# Your goal
Your reply must consist of the data below, reproduced character for character.

[Start of Attachment]

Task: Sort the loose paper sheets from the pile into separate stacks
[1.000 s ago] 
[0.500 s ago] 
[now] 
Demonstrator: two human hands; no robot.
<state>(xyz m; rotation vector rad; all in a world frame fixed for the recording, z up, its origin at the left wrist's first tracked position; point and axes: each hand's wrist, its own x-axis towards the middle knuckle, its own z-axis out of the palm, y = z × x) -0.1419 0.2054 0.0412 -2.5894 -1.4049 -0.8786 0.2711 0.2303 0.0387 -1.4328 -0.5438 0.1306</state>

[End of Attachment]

# Final answer
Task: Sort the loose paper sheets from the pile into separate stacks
[1.000 s ago] 
[0.500 s ago] 
[now] 
Demonstrator: two human hands; no robot.
<state>(xyz m; rotation vector rad; all in a world frame fixed for the recording, z up, its origin at the left wrist's first tracked position; point and axes: each hand's wrist, its own x-axis towards the middle knuckle, its own z-axis out of the palm, y = z × x) -0.1419 0.2054 0.0412 -2.5894 -1.4049 -0.8786 0.2711 0.2303 0.0387 -1.4328 -0.5438 0.1306</state>

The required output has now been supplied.